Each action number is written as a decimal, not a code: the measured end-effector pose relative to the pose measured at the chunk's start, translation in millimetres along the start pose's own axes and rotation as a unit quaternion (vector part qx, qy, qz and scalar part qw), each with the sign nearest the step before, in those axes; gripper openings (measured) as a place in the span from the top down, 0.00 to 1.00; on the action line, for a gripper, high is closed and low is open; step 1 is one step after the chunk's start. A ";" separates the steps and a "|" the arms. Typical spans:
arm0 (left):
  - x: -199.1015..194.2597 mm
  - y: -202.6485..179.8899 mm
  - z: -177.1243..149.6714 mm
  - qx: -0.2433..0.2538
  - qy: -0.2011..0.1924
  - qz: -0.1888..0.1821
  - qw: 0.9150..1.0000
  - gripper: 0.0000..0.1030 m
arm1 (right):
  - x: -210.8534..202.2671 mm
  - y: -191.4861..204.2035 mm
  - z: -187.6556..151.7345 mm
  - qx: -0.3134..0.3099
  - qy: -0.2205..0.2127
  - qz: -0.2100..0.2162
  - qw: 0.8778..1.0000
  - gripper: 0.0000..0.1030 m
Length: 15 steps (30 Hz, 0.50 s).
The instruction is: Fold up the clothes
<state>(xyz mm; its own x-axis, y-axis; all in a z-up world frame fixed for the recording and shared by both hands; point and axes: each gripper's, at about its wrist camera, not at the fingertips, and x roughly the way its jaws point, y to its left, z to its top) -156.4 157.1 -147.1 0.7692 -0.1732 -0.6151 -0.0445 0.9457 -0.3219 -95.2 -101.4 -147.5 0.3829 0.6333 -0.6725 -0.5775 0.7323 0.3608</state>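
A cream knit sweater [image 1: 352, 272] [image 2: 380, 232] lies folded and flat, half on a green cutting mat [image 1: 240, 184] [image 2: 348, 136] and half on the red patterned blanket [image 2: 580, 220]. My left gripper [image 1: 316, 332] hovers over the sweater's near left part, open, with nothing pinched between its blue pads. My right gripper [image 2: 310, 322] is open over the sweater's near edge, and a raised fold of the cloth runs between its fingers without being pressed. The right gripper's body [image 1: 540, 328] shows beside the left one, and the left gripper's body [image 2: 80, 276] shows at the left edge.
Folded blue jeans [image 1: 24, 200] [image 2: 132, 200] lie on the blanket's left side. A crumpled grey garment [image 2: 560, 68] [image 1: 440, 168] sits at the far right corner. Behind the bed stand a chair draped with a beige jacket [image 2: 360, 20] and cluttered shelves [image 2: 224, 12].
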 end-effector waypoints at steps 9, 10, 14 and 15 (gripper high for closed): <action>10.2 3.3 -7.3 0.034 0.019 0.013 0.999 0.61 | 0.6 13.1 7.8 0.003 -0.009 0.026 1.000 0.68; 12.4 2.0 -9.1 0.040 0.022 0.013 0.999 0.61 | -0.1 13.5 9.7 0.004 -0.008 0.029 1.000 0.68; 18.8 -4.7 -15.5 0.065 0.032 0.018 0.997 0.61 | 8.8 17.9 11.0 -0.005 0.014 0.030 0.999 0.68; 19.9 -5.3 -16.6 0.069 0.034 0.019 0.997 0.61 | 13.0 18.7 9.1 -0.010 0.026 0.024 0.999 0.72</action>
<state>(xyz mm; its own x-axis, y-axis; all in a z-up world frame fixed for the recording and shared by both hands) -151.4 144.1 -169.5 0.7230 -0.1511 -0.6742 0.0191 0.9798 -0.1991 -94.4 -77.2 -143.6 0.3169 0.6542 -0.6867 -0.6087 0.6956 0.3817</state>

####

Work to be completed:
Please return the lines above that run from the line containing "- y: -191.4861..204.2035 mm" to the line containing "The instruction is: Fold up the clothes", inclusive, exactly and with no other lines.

Output for this exercise:
  - y: -191.4861..204.2035 mm
  - z: -187.6556..151.7345 mm
  - qx: -0.3134..0.3099
  - qy: -0.2205..0.2127
  - qz: -0.2100..0.2162
  - qw: 0.8778..1.0000
  - gripper: 0.0000..0.1030 m
Length: 15 steps (30 Hz, 0.50 s).
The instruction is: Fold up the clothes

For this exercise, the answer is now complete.